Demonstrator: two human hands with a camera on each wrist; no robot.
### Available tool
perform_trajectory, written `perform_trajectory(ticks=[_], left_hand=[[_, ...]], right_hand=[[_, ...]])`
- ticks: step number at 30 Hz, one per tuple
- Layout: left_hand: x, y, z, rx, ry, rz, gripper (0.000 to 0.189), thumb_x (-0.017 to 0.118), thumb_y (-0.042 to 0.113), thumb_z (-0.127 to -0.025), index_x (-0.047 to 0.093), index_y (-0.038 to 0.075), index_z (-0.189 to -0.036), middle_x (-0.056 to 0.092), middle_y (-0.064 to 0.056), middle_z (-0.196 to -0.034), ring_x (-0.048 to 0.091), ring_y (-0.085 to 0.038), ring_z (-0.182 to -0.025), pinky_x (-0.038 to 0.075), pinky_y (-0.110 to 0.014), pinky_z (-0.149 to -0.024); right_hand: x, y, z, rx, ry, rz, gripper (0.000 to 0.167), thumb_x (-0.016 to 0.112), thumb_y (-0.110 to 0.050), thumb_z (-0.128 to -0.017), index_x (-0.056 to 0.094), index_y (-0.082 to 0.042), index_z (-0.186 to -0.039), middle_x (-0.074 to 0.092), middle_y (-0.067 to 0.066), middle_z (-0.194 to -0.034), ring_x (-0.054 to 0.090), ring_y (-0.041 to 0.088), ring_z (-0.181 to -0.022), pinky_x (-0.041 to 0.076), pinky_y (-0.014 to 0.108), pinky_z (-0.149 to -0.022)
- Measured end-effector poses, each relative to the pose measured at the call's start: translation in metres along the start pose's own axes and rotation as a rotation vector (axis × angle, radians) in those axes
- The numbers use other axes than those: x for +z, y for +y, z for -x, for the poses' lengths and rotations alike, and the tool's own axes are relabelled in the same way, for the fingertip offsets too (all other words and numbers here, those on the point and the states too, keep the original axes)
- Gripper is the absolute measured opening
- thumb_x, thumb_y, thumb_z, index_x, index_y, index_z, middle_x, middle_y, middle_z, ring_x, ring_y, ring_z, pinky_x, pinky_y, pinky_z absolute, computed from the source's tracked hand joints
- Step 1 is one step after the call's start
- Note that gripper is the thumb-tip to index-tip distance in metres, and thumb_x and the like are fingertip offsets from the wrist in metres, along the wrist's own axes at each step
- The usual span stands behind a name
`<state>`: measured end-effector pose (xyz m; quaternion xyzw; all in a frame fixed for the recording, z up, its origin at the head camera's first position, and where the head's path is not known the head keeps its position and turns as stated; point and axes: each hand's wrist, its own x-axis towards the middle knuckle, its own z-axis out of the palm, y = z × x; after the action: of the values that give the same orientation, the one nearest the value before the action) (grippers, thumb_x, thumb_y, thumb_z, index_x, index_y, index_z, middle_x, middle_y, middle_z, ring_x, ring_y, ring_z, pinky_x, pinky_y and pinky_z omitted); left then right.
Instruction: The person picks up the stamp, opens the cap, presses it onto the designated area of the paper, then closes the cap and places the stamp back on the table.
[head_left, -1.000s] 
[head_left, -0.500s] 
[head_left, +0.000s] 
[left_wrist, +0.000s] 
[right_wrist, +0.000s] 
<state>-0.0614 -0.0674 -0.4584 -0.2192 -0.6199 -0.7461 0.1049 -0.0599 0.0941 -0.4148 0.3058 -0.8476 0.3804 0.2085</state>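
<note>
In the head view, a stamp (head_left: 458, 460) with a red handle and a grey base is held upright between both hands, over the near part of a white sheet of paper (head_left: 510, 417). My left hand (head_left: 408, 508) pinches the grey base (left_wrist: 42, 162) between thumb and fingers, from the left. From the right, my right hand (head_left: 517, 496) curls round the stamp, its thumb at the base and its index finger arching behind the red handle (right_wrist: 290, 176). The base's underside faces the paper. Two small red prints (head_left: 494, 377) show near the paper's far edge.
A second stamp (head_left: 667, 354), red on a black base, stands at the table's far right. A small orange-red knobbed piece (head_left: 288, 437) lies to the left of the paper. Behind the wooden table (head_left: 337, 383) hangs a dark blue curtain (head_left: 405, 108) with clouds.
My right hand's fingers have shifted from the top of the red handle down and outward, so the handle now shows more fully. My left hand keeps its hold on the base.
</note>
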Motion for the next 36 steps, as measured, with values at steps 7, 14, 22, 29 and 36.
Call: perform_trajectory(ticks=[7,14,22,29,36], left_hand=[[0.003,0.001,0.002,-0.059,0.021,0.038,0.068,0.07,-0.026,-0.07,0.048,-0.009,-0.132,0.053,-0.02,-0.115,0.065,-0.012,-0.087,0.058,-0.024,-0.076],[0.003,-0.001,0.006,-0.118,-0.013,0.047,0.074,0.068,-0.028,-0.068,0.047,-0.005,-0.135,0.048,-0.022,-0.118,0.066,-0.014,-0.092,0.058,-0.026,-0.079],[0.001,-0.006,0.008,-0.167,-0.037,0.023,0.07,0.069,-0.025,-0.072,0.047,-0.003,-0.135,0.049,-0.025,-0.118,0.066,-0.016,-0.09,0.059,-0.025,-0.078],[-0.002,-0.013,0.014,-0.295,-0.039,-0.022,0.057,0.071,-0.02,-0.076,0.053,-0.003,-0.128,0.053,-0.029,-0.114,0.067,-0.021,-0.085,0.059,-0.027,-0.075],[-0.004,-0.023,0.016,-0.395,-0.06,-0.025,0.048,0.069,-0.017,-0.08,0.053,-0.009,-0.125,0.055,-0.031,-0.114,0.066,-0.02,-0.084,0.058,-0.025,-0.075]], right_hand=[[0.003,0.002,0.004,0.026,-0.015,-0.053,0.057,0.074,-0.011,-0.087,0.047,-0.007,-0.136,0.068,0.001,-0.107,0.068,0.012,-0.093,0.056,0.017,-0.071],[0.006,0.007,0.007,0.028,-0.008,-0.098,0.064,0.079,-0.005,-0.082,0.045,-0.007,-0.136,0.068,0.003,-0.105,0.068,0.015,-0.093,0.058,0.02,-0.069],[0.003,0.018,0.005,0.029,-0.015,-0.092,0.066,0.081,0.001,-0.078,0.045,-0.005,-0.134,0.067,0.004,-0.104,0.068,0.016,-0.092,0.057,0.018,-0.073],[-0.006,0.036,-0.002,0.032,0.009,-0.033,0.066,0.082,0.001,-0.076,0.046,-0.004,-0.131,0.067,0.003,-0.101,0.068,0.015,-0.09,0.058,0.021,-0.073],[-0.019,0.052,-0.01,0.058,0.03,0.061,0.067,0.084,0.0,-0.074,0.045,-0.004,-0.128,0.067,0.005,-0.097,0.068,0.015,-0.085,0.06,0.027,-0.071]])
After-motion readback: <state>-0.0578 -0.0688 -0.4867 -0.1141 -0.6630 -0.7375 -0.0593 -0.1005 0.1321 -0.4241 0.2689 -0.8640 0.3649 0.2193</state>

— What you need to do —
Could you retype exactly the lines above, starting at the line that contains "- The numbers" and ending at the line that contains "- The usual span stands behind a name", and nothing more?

— Answer —
- The numbers use other axes than those: x for +z, y for +y, z for -x, for the poses' lengths and rotations alike, and the tool's own axes are relabelled in the same way, for the fingertip offsets too (all other words and numbers here, those on the point and the states too, keep the original axes)
- Gripper is the absolute measured opening
- thumb_x, thumb_y, thumb_z, index_x, index_y, index_z, middle_x, middle_y, middle_z, ring_x, ring_y, ring_z, pinky_x, pinky_y, pinky_z absolute, computed from the source's tracked hand joints
- Step 1 is one step after the call's start
- Note that gripper is the thumb-tip to index-tip distance in metres, and thumb_x and the like are fingertip offsets from the wrist in metres, along the wrist's own axes at each step
- The usual span stands behind a name

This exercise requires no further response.